All lines in the records below from the line with "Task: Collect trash" through the line with "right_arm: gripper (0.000" are to be given again exactly, both ends included; the pictures are to be left out.

[DATA SHOWN — start]

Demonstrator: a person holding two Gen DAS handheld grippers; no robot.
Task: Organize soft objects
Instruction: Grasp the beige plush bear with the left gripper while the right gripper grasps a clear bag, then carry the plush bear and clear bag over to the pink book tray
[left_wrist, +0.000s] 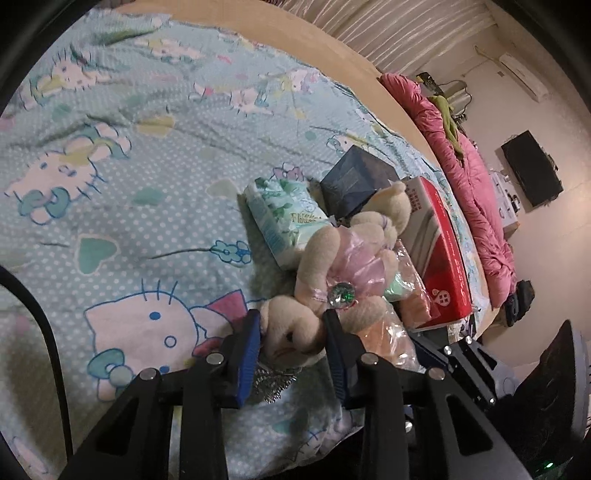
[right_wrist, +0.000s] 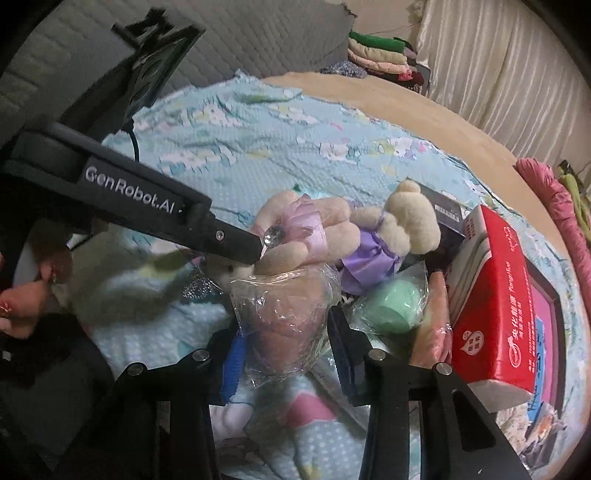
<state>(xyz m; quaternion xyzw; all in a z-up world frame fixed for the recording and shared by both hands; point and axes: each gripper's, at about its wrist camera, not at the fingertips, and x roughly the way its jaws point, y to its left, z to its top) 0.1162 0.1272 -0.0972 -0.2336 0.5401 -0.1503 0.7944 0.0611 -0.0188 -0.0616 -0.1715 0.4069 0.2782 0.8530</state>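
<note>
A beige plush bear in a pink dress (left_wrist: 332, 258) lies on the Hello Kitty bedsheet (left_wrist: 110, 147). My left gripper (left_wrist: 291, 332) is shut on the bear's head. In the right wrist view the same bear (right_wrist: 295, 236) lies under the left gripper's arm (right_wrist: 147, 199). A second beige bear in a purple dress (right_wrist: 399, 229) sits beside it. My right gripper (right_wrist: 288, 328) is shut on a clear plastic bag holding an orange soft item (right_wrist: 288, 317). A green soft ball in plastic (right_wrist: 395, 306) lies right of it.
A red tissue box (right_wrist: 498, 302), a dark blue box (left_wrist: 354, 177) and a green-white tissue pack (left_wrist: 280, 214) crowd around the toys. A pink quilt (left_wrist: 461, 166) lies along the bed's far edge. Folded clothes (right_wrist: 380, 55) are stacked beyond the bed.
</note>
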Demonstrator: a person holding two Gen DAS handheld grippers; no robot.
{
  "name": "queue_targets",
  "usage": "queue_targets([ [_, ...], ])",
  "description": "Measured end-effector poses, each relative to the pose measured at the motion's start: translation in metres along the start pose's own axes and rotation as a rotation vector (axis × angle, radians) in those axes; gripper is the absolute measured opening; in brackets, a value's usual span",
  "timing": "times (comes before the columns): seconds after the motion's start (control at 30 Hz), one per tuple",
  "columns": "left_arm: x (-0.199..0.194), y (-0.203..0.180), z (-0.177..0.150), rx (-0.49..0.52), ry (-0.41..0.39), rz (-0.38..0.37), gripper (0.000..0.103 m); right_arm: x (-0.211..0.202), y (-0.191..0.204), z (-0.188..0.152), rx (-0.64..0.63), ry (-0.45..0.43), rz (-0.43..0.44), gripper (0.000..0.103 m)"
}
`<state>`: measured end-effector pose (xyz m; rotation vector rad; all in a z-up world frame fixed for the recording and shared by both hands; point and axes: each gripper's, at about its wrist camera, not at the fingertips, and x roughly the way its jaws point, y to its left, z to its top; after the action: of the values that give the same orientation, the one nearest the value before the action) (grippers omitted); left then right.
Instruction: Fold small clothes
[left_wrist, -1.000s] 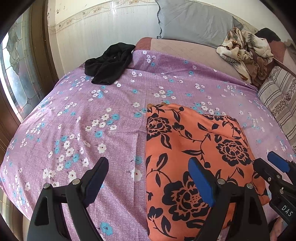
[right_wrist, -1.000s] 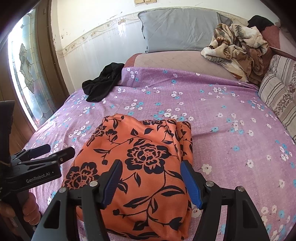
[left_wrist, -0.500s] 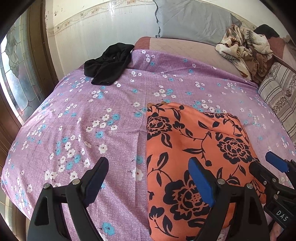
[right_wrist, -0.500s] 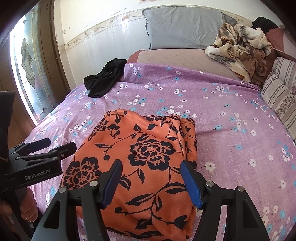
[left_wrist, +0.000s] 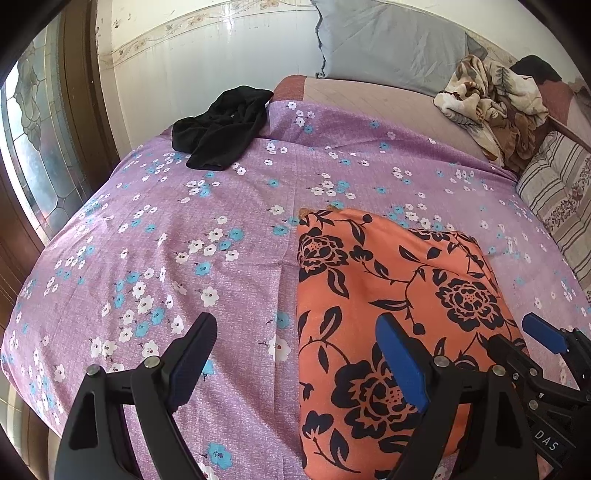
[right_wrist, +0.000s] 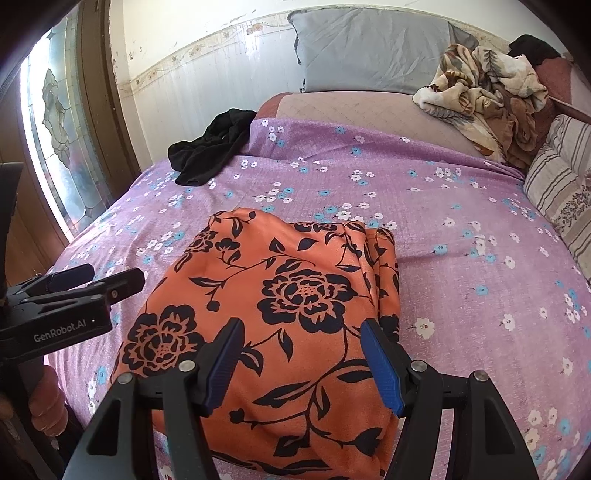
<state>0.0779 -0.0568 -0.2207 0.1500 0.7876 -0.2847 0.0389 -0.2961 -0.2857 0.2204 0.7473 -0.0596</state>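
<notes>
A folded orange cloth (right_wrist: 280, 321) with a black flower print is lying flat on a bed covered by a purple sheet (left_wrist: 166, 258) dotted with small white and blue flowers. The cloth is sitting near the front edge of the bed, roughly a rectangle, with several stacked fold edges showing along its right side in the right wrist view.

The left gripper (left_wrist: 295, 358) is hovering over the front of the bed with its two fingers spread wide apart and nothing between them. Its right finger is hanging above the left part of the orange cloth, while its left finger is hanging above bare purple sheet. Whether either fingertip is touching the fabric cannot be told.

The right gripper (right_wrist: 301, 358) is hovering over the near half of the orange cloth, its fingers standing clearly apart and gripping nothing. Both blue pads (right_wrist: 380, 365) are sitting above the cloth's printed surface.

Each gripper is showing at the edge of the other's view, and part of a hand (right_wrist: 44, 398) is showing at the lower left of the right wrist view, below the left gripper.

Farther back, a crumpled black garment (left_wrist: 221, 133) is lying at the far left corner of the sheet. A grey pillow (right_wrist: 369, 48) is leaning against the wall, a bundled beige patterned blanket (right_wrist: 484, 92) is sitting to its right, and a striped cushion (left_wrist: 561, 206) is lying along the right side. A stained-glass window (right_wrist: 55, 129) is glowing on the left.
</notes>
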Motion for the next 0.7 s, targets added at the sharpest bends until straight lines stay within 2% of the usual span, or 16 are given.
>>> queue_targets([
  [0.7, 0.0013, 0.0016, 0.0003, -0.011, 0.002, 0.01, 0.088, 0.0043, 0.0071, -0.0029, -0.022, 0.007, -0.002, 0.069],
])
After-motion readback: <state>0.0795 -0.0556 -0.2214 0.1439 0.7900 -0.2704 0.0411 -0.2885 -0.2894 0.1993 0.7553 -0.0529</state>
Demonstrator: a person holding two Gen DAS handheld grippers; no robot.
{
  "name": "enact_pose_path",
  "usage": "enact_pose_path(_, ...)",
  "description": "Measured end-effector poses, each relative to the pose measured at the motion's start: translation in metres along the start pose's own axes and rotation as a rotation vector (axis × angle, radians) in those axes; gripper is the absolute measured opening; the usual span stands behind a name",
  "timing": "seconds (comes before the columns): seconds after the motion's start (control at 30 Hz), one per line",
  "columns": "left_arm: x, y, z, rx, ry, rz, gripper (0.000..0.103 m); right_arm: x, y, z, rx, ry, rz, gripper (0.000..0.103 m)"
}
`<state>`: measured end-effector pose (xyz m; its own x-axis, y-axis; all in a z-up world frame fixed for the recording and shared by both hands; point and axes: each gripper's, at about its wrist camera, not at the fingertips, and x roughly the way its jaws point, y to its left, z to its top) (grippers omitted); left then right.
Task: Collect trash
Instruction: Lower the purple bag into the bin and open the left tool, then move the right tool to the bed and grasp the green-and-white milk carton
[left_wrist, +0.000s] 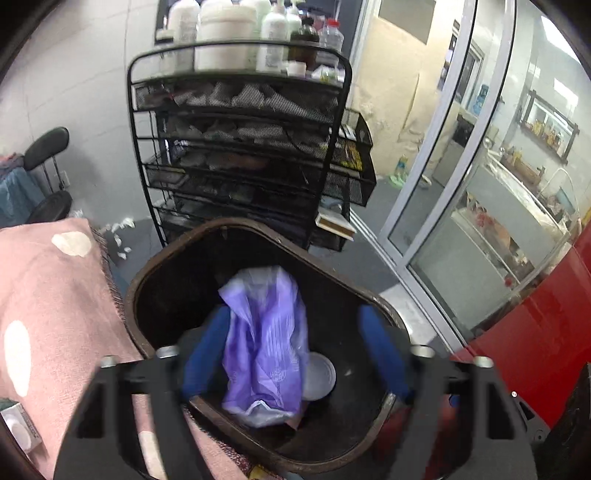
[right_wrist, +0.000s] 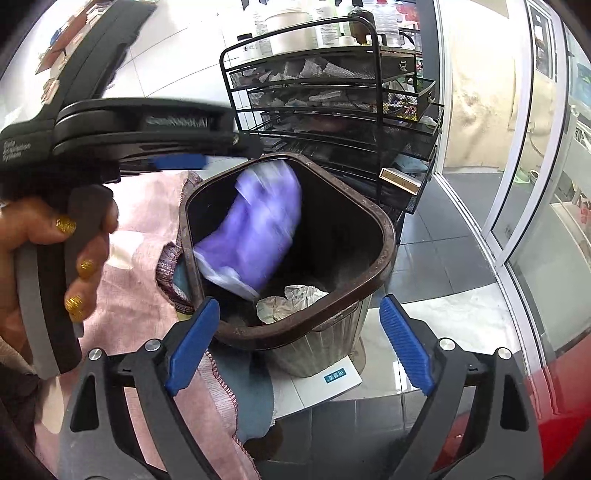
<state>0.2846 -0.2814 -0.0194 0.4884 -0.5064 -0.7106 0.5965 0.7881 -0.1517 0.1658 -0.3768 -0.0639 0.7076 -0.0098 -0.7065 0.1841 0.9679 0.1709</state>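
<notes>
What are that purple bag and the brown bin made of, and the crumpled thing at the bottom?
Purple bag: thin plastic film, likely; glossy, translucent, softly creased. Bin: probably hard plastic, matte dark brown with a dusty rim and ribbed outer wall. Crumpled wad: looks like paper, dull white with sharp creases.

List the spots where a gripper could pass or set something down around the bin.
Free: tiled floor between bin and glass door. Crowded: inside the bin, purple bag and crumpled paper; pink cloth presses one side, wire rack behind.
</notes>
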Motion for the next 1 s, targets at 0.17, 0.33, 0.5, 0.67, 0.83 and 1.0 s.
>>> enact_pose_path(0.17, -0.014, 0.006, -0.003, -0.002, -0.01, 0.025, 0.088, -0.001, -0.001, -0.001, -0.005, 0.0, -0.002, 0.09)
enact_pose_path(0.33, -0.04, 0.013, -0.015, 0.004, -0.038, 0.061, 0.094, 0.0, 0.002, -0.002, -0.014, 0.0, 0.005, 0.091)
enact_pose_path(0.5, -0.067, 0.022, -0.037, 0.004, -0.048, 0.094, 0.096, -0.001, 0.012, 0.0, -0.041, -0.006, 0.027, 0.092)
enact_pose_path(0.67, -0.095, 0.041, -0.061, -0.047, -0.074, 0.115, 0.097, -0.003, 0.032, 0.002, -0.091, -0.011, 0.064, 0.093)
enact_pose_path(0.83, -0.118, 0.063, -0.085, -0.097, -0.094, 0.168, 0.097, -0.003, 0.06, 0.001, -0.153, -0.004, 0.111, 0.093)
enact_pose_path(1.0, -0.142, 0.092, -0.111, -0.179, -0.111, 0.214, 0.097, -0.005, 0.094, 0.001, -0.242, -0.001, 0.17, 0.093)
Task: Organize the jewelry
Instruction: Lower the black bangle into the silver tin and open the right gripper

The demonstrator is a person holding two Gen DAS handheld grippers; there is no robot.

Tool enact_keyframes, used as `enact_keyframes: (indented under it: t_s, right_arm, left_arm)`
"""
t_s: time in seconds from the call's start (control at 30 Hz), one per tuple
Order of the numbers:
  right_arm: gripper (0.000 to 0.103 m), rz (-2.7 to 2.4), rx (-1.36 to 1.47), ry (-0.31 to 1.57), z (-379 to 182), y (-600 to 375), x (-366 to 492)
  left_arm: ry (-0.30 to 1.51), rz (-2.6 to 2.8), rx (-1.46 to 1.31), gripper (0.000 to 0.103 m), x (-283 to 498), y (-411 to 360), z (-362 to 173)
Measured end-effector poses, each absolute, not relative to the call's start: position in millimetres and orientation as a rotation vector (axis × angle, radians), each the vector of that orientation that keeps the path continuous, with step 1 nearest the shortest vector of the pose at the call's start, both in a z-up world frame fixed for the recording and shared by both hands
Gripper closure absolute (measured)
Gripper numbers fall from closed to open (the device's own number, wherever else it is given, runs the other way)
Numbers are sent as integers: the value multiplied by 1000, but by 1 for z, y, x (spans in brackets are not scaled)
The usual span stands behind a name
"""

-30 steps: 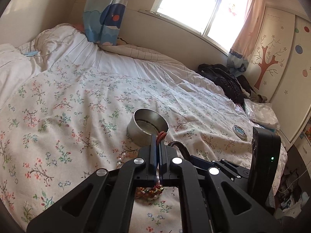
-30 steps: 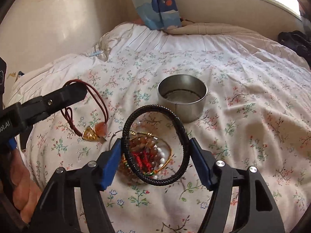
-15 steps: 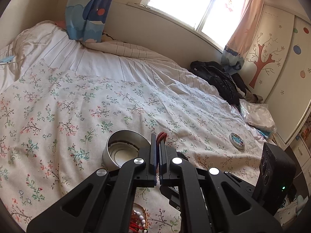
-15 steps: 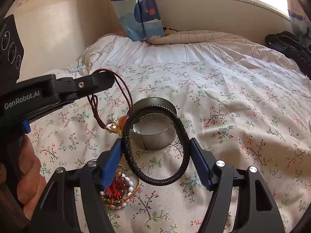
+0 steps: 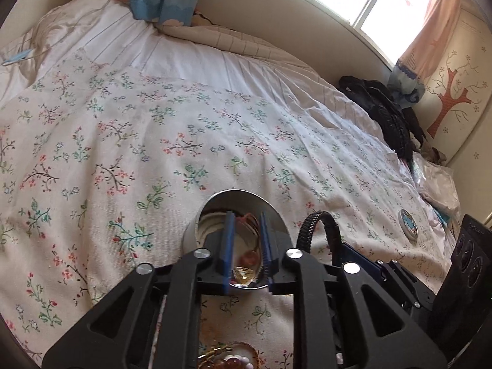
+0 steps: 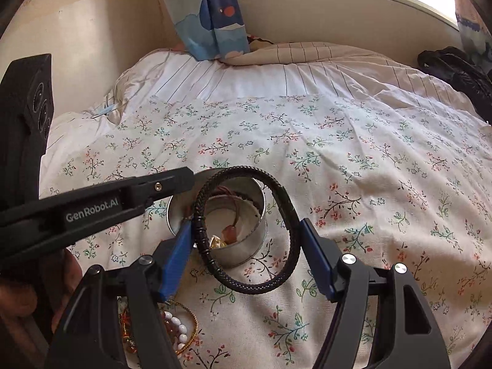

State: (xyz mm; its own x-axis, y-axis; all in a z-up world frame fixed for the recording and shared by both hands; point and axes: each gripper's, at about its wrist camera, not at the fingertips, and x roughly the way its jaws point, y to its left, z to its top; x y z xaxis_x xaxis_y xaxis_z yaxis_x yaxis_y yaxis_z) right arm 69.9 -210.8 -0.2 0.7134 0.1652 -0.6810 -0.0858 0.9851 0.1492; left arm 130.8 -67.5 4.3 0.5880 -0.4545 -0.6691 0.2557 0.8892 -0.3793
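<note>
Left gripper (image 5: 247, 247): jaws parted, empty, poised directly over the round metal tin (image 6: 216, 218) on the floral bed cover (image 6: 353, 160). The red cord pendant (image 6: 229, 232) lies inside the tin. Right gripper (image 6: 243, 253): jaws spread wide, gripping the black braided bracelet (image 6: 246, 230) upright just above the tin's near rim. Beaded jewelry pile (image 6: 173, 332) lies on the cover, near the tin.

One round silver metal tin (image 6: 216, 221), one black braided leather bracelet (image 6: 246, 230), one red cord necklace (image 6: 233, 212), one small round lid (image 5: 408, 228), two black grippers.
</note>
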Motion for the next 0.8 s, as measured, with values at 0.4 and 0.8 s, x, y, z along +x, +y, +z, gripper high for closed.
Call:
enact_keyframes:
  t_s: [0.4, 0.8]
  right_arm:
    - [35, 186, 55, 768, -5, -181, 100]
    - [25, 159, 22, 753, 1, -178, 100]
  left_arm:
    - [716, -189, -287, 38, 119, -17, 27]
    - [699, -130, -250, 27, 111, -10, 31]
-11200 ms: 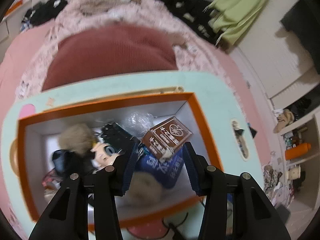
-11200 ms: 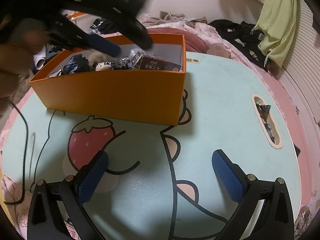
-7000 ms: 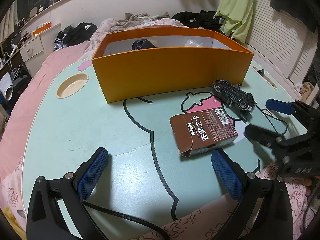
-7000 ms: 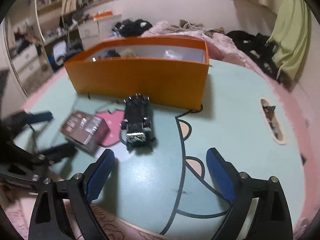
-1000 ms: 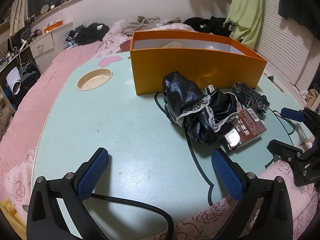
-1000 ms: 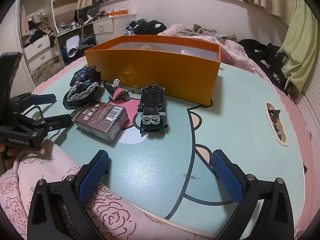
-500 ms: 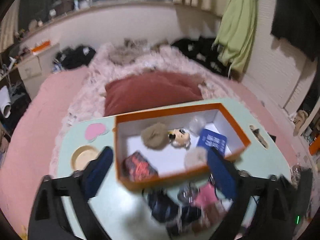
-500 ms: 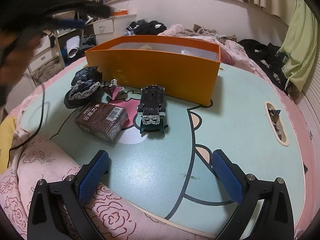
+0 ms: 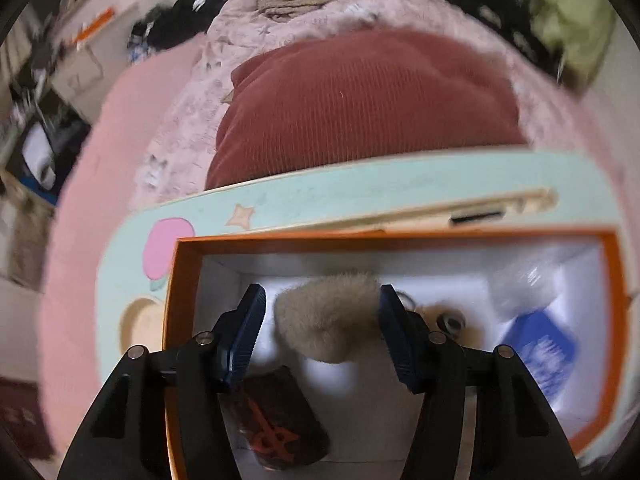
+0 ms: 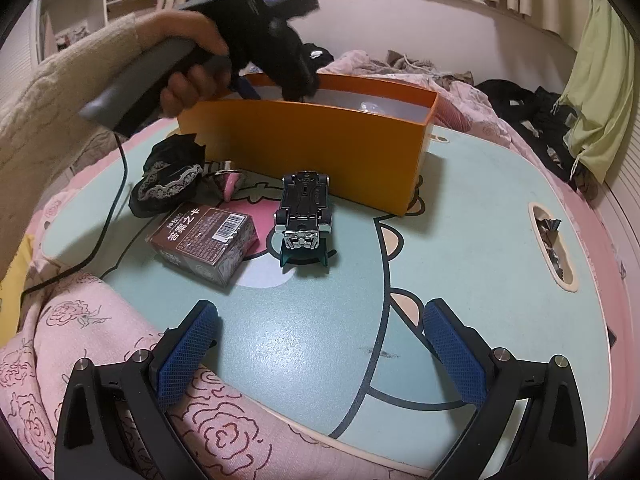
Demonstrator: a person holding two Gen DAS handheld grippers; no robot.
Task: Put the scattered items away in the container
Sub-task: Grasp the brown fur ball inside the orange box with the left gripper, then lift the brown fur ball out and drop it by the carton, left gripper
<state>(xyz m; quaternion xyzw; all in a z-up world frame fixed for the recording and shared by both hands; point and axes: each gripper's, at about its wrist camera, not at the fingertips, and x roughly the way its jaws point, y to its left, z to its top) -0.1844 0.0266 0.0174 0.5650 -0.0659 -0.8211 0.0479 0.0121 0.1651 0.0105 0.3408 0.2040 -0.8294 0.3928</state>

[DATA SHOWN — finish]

__ANSWER TO THE EXERCISE__:
Task: Collect trash
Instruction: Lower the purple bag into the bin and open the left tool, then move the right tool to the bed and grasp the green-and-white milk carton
[left_wrist, +0.000s] 
[right_wrist, +0.000s] 
<state>0.2846 -0.2814 -0.0194 0.4884 -0.5064 -0.7106 0.5965 0.7881 -0.1517 0.1658 -0.3768 -0.0639 0.7076 -0.0098 -0.7065 0.1841 0.9679 0.1709</state>
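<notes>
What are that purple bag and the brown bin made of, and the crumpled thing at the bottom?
Purple bag: thin plastic film, likely; glossy, translucent, softly creased. Bin: probably hard plastic, matte dark brown with a dusty rim and ribbed outer wall. Crumpled wad: looks like paper, dull white with sharp creases.

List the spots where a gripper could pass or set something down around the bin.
Free: tiled floor between bin and glass door. Crowded: inside the bin, purple bag and crumpled paper; pink cloth presses one side, wire rack behind.
</notes>
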Motion for the next 1 s, targets at 0.17, 0.33, 0.5, 0.67, 0.83 and 1.0 s.
>>> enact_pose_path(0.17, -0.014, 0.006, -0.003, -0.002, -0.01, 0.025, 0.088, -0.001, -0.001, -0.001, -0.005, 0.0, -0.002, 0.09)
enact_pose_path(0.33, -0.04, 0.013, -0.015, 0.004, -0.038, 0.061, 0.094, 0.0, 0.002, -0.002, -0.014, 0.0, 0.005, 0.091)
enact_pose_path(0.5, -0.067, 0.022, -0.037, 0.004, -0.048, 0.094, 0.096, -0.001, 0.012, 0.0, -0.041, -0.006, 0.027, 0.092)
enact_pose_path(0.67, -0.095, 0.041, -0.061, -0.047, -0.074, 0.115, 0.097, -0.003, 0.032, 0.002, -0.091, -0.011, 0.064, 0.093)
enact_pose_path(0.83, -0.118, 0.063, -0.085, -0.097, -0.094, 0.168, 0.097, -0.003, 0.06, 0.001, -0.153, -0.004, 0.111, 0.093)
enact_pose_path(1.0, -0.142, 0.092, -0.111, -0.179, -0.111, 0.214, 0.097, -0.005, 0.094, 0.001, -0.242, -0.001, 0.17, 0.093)
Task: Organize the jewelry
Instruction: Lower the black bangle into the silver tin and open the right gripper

The demonstrator is a person holding two Gen DAS handheld grippers; there is no robot.

Tool enact_keyframes, used as `enact_keyframes: (indented under it: t_s, right_arm, left_arm)`
"""
t_s: time in seconds from the call's start (control at 30 Hz), one per tuple
Order of the numbers:
  right_arm: gripper (0.000 to 0.103 m), rz (-2.7 to 2.4), rx (-1.36 to 1.47), ry (-0.31 to 1.57), z (-379 to 182), y (-600 to 375), x (-366 to 492)

The exercise ends with this answer.